A novel geometric phase for optical beams
Kristina Frizyuk, Evgenii Menshikov, Mauro Spera
TL;DR
The paper reframes optical geometric phases as holonomy on Hopf-fibration structures, connecting the Pancharatnam phase to a line-bundle picture on $S^3\to S^2$ and then introducing a novel geometric phase for vortex beams in nanostructure–beam interactions.

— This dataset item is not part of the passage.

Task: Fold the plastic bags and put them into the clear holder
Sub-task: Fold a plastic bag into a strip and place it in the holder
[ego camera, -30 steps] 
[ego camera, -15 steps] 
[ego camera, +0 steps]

It develops dual geometric perspectives: a differential-geometry view via fibre bundles and connections, and a mode-structure view using Hermite-Gaussian and Majorana representations, linking physical phase to topological objects such as roots on the Majorana sphere. The main contributions are (i) a concrete description of a new geometric phase for beams under interaction with $ fold$-fold symmetric nanostructures and vortex TAM changes, (ii) explicit connections to SU(2) actions on Jones vectors and to Hopf-bundle geometry, and (iii) methods to realize mode-selective phase control with simple nanostructures as alternatives to spatial light modulators. The findings illuminate the shared geometric framework of Pancharatnam and vortex-beam phases and highlight practical implications for beam discrimination and control in nanostructured optics, while acknowledging open questions about the universality and uniqueness of the underlying connections.
Abstract
In this paper, we provide an accurate description of geometric phases emerging in simple optical systems -- nanostructures (metaatoms) interacting with vortex beams. We show that this interaction leads to a new class of geometric phase for optical beams, which is different from the geometric phases commonly discussed in structured-light optics. We compare this setting to the usual description of geometric phases for beams and show that the underlying geometry is different.